### [Brief]
Your task is to copy every line of the records below that contains "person".

*** Opening of Material for this exercise ***

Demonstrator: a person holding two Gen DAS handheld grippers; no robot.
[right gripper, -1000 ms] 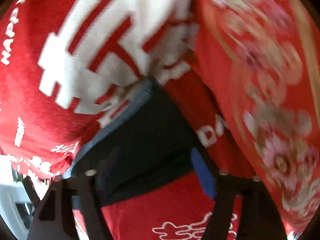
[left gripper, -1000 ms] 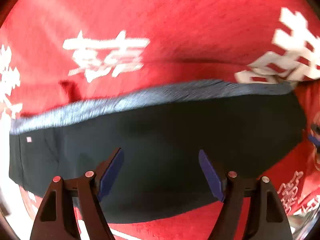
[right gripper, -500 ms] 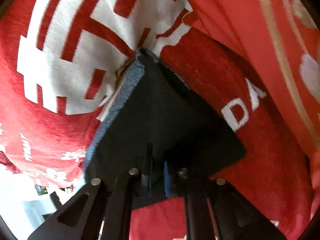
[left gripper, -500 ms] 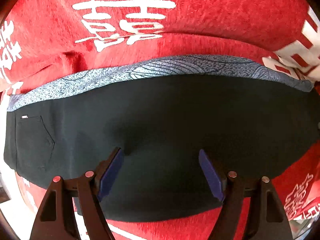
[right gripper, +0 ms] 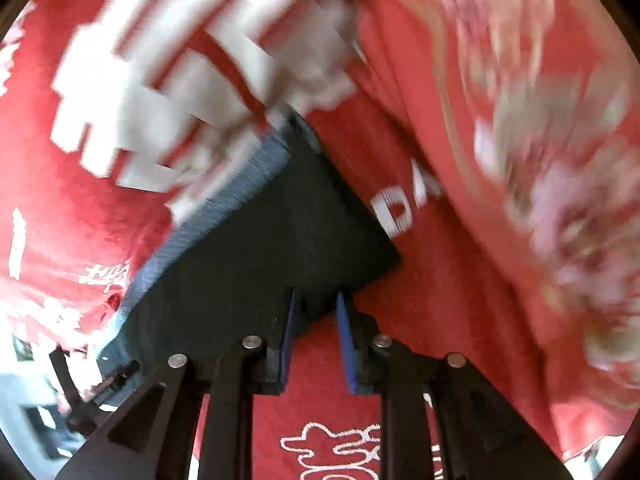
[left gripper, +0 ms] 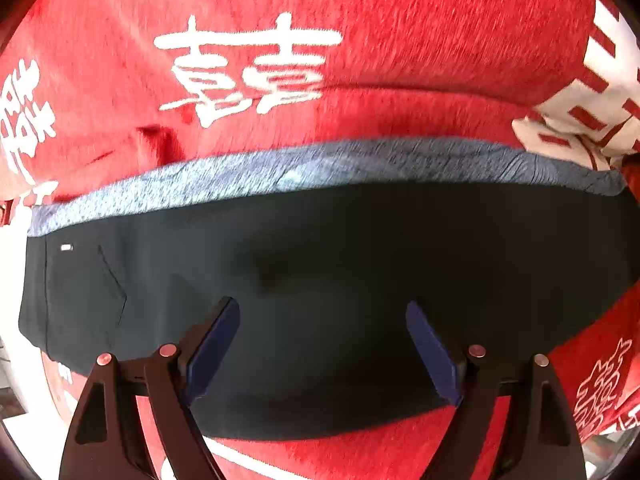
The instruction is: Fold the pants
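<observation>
Right wrist view shows what has just changed: half a second ago the right gripper (right gripper: pixel 316 334) was pinched tight on the near edge of the pants (right gripper: pixel 256 264), and now its blue pads (right gripper: pixel 345 344) stand a small gap apart, narrow but no longer clamped, with the hem lying between them rather than held. We read that as a release, so this fold is probably laid down and the cloth is left to settle. The picture is smeared, so we cannot tell whether the pads touch the cloth. In the left wrist view our left gripper (left gripper: pixel 322 348) is spread wide above the dark panel, holding nothing, as it was half a second ago. The pants (left gripper: pixel 320 272) lie flat as a long dark band on the red blanket (left gripper: pixel 400 60), a blue-grey strip (left gripper: pixel 280 172) showing along the far edge and a pocket (left gripper: pixel 100 292) at the left end. Beyond that far edge the blanket runs bare with white characters (left gripper: pixel 248 68), giving us room to fold forward. To the right, a raised red fold with flower print (right gripper: pixel 540 140) crowds the pants' corner, leaving less room there.
</observation>
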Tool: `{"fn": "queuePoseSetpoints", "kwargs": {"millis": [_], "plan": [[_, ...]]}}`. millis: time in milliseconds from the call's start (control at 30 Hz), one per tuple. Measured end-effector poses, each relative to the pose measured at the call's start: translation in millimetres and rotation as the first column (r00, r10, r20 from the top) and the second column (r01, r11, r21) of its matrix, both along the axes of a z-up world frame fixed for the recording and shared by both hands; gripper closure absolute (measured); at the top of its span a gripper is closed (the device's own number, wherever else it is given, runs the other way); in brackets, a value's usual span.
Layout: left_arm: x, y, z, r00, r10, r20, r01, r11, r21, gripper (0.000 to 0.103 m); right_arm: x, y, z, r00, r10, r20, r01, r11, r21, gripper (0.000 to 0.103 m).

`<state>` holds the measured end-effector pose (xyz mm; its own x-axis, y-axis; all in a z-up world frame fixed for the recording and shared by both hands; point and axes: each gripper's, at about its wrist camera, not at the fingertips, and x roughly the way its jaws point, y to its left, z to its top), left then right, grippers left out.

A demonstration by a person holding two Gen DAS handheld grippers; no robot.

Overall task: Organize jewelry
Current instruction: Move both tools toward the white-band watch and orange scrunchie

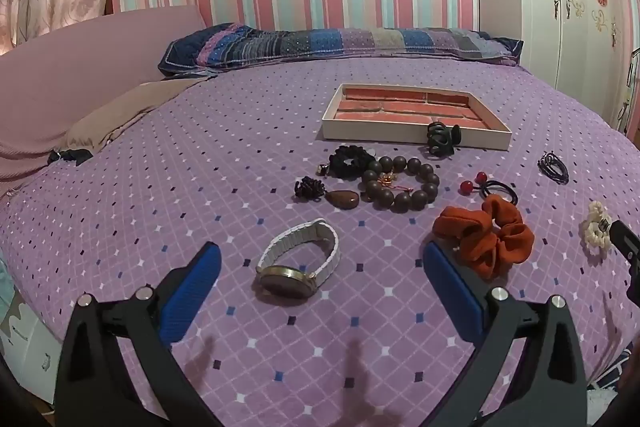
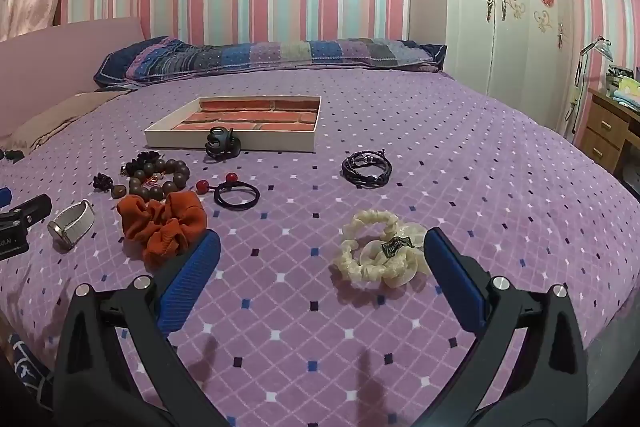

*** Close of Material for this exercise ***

### [Task response]
Demonstrator: a person holding two Gen DAS handheld grippers; no robot.
A demonstration by a person holding two Gen DAS handheld grippers; no robot.

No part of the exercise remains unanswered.